*ACTIVITY*. Could the data underneath be repeated exactly, in full?

*** Opening INFORMATION PROVIDED ***

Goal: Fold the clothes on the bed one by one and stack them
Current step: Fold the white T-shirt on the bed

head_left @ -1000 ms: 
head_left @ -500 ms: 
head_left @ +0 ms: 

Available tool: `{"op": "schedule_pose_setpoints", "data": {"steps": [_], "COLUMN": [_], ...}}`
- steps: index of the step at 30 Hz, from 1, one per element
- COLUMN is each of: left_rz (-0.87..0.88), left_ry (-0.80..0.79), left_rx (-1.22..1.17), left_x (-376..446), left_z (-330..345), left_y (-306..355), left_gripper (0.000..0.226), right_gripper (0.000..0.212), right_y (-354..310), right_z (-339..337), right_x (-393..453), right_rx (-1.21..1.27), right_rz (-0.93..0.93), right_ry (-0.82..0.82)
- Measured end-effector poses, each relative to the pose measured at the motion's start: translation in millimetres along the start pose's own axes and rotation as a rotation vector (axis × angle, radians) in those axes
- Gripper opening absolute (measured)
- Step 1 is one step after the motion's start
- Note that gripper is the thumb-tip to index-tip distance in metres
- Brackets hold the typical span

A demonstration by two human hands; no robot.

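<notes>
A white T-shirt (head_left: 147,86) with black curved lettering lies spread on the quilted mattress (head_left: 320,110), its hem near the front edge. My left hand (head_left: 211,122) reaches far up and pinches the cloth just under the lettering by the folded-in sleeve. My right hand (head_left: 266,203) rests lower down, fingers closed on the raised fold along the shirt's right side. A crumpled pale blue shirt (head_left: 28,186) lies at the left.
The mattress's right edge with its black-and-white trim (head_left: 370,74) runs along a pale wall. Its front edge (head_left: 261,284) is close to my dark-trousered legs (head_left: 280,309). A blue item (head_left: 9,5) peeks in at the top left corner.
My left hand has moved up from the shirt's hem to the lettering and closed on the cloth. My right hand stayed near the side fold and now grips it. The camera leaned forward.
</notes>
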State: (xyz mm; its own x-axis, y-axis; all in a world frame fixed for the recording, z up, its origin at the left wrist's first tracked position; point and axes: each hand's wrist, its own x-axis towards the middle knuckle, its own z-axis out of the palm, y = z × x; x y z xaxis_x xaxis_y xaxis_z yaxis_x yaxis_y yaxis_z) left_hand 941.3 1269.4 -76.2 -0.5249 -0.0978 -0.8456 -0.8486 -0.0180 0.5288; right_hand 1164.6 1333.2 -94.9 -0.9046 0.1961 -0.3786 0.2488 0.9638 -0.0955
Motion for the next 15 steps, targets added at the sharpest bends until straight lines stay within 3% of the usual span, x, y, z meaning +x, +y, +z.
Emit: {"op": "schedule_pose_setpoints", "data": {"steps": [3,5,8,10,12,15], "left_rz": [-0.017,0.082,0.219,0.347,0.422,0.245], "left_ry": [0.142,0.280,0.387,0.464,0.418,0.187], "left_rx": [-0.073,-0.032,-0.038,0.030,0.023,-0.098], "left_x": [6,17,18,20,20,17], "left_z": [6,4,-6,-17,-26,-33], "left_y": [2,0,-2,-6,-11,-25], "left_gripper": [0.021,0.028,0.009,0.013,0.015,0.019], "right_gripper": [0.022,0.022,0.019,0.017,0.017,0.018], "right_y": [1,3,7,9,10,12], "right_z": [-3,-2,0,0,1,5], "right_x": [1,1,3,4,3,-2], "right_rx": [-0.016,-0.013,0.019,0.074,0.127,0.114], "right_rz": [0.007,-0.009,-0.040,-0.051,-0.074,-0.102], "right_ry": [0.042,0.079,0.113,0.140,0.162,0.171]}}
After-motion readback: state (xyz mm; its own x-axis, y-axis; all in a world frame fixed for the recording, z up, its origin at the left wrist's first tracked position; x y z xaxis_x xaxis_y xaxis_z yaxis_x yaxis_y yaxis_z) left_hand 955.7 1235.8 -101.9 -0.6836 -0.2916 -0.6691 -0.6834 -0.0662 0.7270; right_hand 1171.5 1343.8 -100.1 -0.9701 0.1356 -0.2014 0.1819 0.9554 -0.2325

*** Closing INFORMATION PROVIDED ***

*SOLVED EXERCISE*.
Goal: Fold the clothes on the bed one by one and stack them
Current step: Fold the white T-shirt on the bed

head_left @ -1000 ms: 
head_left @ -500 ms: 
head_left @ +0 ms: 

Available tool: `{"op": "schedule_pose_setpoints", "data": {"steps": [_], "COLUMN": [_], ...}}`
- steps: index of the step at 30 Hz, from 1, one per element
- COLUMN is each of: left_rz (-0.87..0.88), left_ry (-0.80..0.79), left_rx (-1.22..1.17), left_x (-376..446), left_z (-330..345), left_y (-306..355), left_gripper (0.000..0.226), right_gripper (0.000..0.212), right_y (-354..310), right_z (-339..337), right_x (-393..453), right_rx (-1.21..1.27), right_rz (-0.93..0.93), right_ry (-0.82..0.82)
- Measured end-effector poses, each relative to the pose measured at the motion's start: translation in millimetres along the start pose's own axes and rotation as a rotation vector (axis × angle, radians) in those axes
- Gripper opening absolute (measured)
- Step 1 is one step after the motion's start
- Note that gripper is the thumb-tip to index-tip distance in metres
- Brackets hold the typical span

A demonstration by two human hands; no robot.

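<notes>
A white T-shirt (head_left: 147,86) with black curved lettering lies spread on the quilted mattress (head_left: 320,110), its hem near the front edge. My left hand (head_left: 211,122) reaches far up and pinches the cloth just under the lettering by the folded-in sleeve. My right hand (head_left: 266,203) rests lower down, fingers closed on the raised fold along the shirt's right side. A crumpled pale blue shirt (head_left: 28,186) lies at the left.
The mattress's right edge with its black-and-white trim (head_left: 370,74) runs along a pale wall. Its front edge (head_left: 261,284) is close to my dark-trousered legs (head_left: 280,309). A blue item (head_left: 9,5) peeks in at the top left corner.
My left hand has moved up from the shirt's hem to the lettering and closed on the cloth. My right hand stayed near the side fold and now grips it. The camera leaned forward.
</notes>
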State: (xyz mm; its own x-axis, y-axis; all in a world frame fixed for the recording, z up, its origin at the left wrist's first tracked position; point and axes: each hand's wrist, its own x-axis towards the middle knuckle, its own z-axis out of the palm, y = z × x; x y z xaxis_x xaxis_y xaxis_z yaxis_x yaxis_y yaxis_z) left_hand 941.3 1269.4 -76.2 -0.5249 -0.0978 -0.8456 -0.8486 -0.0180 0.5288; right_hand 1164.6 1333.2 -94.9 -0.9046 0.1961 -0.3786 0.2488 0.9638 -0.0955
Motion for the next 15 steps, targets added at the sharpest bends until straight lines stay within 3% of the usual span, x, y, z meaning +x, +y, +z.
Emit: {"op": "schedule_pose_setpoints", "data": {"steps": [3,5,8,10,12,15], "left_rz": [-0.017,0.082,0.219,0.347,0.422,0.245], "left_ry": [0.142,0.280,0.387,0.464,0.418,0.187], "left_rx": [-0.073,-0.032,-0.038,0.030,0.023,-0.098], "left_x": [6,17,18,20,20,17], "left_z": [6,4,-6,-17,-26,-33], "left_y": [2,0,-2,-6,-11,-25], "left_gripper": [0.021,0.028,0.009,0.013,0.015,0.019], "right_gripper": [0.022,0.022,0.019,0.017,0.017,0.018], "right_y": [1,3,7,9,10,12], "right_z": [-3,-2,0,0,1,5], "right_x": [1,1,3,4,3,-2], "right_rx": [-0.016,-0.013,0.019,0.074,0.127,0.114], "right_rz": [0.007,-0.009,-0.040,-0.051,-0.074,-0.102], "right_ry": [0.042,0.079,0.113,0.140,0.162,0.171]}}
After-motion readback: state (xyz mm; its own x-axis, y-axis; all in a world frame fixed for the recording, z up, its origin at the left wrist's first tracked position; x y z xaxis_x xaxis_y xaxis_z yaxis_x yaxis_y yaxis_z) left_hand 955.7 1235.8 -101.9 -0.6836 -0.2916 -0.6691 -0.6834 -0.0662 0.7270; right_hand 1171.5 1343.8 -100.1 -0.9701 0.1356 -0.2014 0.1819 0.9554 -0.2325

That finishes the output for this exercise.